Giffey teilte nach dem Treffen mit, es soll zwischen der Bundesregierung und dem Land Berlin "zeitnah" Gespräche über weitere Kompensationen geben. Berlin übernehme im Moment eine Verteilfunktion, so Giffey. Das bedeute zusätzliche logistische und finanzielle Aufwendungen. Sie sei "sehr dankbar", dass die Bundesregierung das berücksichtige. Das würde auch mit der Regelung von 2015 korrespondieren. Während der damaligen Flucht-Bewegung vor allem aus Syrien, Irak und Afghanistan kamen die meisten Geflüchteten über die sogenannte Balkanroute zuerst in Bayern an, das dann entsprechend mehr Gelder erhalten hatte.

Neuerungen (Quelle: rbb24)

Der Bund will die Kommunen bei den Kosten für die Unterbringung der Flüchtlinge im laufenden Jahr insgesamt mit 500 Millionen Euro unterstützen, die Länder sollen für bereits entstandene Kosten vom Bund ebenfalls 500 Millionen Euro bekommen.

Woidke sprach von einer "fairen Verteilung der Kosten", die Vereinbarungen seien für die Kommunen von größter Bedeutung.

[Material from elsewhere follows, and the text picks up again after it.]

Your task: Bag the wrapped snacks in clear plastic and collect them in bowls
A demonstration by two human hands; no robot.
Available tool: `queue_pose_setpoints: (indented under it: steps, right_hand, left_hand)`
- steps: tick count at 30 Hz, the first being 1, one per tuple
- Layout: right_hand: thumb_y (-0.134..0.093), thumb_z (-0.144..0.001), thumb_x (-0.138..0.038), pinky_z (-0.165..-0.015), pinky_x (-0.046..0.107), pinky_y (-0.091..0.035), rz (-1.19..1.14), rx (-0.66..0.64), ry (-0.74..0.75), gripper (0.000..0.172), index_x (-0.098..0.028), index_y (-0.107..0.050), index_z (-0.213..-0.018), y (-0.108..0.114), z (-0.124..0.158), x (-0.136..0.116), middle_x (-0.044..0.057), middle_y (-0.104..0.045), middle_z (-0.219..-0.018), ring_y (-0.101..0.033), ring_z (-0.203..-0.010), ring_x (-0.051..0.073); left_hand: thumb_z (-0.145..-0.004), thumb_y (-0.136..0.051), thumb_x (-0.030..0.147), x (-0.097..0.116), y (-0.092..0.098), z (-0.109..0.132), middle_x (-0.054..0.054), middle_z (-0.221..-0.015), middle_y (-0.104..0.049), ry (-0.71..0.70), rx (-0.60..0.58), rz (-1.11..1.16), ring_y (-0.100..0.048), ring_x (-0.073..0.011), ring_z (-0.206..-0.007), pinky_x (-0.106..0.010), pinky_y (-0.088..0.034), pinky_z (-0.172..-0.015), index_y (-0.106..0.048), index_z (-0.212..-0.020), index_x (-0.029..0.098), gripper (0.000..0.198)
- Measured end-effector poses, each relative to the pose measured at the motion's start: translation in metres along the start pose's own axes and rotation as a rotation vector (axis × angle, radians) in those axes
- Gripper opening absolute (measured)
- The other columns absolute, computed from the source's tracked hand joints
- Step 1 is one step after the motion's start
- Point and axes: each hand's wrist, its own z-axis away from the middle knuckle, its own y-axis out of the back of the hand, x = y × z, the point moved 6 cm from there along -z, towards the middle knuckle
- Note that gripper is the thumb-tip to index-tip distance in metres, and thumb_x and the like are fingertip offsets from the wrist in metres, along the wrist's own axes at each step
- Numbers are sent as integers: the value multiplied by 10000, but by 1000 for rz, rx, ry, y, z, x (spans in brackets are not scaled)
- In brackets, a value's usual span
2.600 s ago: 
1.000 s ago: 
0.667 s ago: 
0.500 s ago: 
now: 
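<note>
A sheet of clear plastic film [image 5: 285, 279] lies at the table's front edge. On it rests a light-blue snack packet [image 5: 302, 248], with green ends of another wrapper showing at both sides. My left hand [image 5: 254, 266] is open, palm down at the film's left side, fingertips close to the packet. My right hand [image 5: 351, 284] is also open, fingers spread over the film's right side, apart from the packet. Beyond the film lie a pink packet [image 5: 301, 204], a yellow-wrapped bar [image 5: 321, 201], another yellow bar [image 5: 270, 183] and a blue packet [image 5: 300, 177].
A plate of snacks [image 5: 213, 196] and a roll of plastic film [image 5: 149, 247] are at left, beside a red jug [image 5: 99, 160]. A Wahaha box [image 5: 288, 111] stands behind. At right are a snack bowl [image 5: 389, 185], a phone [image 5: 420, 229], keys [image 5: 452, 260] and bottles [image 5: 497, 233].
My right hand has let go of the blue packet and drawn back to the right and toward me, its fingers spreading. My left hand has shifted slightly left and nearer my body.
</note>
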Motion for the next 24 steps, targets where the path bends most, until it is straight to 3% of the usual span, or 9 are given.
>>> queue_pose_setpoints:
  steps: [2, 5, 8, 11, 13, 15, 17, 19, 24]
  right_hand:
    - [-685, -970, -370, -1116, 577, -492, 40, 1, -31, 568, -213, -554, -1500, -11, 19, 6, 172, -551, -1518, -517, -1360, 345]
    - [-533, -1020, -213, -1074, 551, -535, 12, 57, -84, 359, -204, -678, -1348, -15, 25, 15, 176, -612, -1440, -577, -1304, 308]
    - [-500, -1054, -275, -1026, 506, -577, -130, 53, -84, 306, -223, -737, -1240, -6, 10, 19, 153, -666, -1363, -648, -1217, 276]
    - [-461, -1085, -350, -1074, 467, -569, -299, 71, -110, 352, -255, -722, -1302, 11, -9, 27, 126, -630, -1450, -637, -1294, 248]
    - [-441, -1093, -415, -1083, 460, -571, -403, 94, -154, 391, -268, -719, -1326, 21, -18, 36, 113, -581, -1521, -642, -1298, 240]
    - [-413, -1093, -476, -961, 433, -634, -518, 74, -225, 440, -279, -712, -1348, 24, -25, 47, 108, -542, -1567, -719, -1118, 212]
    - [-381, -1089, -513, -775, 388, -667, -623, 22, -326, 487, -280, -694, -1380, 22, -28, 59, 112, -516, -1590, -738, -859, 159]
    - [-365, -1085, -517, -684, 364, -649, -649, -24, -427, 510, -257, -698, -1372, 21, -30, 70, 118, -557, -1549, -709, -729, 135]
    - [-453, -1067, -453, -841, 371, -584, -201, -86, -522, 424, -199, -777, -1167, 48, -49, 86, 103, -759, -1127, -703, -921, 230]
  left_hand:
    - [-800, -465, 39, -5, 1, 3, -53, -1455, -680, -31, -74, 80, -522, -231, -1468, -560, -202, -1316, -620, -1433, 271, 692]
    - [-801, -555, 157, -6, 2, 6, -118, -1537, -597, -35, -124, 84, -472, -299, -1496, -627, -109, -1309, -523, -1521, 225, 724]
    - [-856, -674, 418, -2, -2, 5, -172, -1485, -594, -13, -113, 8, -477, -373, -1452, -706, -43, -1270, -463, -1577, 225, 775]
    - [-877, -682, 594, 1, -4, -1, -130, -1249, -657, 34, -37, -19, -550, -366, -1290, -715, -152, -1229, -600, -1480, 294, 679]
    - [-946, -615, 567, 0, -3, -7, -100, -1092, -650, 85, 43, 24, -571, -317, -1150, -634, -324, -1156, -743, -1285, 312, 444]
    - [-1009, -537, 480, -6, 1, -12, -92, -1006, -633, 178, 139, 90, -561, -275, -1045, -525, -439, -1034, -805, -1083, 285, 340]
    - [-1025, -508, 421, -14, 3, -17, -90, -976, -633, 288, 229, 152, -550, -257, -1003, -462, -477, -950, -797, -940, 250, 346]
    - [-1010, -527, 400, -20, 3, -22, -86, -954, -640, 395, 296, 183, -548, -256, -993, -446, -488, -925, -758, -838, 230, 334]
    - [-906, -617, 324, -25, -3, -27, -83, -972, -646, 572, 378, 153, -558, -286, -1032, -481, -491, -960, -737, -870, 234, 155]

Denn sie würden ihnen die Sicherheit geben, die sie brauchen, um eine zügige Unterbringung der Geflüchteten zu organisieren. "Das gemeinsame Anliegen von Bund und Ländern ist es, den Kriegsflüchtlingen aus der Ukraine möglichst schnell und unbürokratisch zu helfen", so Woidke.

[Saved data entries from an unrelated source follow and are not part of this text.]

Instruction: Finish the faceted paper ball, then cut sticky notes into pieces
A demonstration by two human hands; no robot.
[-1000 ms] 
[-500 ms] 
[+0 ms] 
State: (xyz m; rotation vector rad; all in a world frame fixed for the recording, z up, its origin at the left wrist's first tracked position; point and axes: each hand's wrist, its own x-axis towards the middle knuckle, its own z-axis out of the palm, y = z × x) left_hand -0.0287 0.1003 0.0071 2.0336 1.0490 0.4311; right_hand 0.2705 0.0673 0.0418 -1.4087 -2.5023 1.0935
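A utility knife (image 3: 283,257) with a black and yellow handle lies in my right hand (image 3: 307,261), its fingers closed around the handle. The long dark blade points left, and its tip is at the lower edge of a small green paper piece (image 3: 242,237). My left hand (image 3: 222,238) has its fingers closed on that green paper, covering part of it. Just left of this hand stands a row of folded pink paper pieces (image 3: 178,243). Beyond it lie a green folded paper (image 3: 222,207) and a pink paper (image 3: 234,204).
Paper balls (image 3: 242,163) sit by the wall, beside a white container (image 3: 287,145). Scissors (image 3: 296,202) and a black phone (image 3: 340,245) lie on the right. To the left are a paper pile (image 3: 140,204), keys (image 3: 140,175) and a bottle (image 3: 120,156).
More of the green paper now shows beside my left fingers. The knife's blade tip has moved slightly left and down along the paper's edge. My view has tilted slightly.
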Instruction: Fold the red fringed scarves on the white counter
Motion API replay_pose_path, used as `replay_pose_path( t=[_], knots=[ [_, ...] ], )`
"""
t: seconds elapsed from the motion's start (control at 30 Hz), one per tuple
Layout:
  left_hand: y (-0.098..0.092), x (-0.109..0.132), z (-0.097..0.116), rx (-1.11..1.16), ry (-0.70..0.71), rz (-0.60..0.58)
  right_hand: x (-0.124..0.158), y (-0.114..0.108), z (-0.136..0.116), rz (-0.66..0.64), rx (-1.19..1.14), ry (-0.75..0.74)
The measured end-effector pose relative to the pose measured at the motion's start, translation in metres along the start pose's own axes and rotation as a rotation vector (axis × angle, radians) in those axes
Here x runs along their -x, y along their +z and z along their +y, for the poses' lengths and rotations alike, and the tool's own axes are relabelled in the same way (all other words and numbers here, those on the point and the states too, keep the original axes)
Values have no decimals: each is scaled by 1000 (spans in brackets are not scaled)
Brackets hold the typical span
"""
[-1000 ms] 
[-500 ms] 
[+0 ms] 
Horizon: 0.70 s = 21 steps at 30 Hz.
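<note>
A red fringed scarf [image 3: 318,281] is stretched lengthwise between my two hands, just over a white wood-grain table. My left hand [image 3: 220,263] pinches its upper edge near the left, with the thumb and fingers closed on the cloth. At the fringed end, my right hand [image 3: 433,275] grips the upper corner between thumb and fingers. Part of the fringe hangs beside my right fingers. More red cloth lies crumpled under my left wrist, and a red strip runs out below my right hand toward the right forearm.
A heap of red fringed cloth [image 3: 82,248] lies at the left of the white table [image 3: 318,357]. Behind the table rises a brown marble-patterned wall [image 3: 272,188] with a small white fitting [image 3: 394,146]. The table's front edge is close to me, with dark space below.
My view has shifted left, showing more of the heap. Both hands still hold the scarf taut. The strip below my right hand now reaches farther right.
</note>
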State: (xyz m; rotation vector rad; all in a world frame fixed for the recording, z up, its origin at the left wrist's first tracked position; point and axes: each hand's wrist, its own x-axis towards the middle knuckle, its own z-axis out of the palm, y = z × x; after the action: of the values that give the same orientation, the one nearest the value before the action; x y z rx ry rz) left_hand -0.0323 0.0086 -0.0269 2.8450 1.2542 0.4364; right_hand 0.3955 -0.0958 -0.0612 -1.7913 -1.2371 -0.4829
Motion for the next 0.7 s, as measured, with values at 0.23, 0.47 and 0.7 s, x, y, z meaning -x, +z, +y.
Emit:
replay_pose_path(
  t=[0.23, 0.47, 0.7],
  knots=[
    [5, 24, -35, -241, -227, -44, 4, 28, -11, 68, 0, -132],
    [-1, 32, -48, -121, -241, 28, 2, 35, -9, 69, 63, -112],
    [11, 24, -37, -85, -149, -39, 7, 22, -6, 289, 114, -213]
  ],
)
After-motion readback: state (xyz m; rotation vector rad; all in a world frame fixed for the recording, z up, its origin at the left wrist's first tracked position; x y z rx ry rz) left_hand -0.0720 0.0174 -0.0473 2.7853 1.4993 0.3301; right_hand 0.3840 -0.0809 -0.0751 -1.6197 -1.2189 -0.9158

An Kosten für die Integration in Kita oder Schule will sich der Bund mit einem Betrag von einer Milliarde Euro beteiligen. "Das alles kostet viel Geld", sagte Giffey. Berlin habe etwa 2.000 Schulplätze für Kinder aus der Ukraine reserviert und stelle auch Lehrerinnen aus dem Land ein.

Mehr als 300.000 Geflüchtete in Deutschland

Die Zahl der Ukraine-Flüchtlinge in Deutschland liegt deutlich über 300.000. Allerdings können Ukrainerinnen und Ukrainer visumfrei einreisen – die tatsächliche Zahl der Schutzsuchenden dürfte daher höher sein.

Das Treffen mit Scholz hatte am Donnerstag mit einstündiger Verspätung begonnen, da die Länderchefs untereinander deutlich mehr Gesprächsbedarf hatten als zunächst eingeplant. Bereits bei ihrer Konferenz am 17. März hatten sich Bund und Länder grundsätzlich verständigt, die Aufnahme der Kriegsflüchtlinge als Gemeinschaftsaufgabe anzugehen.